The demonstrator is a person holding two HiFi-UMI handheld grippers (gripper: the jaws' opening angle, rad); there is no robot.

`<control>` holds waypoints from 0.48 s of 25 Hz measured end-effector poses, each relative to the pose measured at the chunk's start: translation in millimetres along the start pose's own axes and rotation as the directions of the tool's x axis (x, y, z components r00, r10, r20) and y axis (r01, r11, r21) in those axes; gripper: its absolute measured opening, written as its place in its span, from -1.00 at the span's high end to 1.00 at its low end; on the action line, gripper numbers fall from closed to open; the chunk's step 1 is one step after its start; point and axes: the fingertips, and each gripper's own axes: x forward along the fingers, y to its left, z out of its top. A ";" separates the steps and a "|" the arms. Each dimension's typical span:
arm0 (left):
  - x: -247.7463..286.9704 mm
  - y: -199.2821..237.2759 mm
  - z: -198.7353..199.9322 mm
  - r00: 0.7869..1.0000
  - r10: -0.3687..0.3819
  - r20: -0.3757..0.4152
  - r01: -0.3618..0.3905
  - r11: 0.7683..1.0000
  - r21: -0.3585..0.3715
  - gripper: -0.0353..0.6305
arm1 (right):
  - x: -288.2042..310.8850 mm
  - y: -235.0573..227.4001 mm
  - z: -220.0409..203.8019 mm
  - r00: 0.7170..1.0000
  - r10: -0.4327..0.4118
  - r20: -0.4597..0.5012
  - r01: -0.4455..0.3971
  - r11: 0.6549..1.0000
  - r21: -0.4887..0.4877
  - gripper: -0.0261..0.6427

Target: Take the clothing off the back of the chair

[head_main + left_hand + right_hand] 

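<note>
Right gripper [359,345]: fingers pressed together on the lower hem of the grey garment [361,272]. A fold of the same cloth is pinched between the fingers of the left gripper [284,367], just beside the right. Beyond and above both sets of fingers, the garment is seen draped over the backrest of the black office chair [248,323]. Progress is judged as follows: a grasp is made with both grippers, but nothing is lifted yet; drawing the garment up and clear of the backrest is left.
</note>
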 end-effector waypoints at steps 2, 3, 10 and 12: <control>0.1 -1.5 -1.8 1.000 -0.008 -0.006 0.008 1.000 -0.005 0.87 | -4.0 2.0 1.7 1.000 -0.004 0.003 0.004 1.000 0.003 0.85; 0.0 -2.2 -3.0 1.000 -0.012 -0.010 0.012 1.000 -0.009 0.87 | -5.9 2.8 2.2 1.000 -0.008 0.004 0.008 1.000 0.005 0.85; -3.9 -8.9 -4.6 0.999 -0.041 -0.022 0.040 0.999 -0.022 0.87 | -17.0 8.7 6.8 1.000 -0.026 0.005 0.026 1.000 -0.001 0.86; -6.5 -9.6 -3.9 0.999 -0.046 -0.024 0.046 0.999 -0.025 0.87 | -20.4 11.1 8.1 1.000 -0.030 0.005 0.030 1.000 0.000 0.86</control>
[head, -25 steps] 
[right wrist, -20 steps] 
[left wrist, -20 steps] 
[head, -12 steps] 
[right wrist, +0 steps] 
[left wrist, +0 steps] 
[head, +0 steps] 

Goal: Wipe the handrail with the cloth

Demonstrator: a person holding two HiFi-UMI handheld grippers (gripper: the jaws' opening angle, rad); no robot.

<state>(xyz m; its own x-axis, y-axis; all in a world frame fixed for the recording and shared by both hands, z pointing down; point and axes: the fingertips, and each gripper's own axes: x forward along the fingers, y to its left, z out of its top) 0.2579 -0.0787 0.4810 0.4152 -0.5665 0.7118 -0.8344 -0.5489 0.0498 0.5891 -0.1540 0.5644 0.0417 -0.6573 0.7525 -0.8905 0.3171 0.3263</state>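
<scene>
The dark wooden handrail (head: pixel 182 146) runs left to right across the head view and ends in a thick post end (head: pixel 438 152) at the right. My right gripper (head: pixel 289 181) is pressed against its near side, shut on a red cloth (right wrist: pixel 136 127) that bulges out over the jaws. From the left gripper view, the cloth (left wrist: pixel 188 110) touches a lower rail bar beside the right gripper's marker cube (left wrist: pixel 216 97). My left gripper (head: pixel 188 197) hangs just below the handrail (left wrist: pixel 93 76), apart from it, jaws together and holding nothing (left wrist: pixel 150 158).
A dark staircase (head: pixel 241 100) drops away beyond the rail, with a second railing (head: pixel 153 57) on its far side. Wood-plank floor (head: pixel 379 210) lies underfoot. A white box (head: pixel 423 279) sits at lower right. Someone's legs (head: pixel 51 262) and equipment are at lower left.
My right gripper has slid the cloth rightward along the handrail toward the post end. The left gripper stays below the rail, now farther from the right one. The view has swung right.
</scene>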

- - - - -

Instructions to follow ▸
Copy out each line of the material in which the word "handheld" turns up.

Exercise response ▸
The demonstrator is a person holding two HiFi-UMI handheld grippers (gripper: the jaws' opening angle, rad); there is no robot.
Demonstrator: a person holding two HiFi-UMI handheld grippers (gripper: the jaws' opening angle, rad); no robot.

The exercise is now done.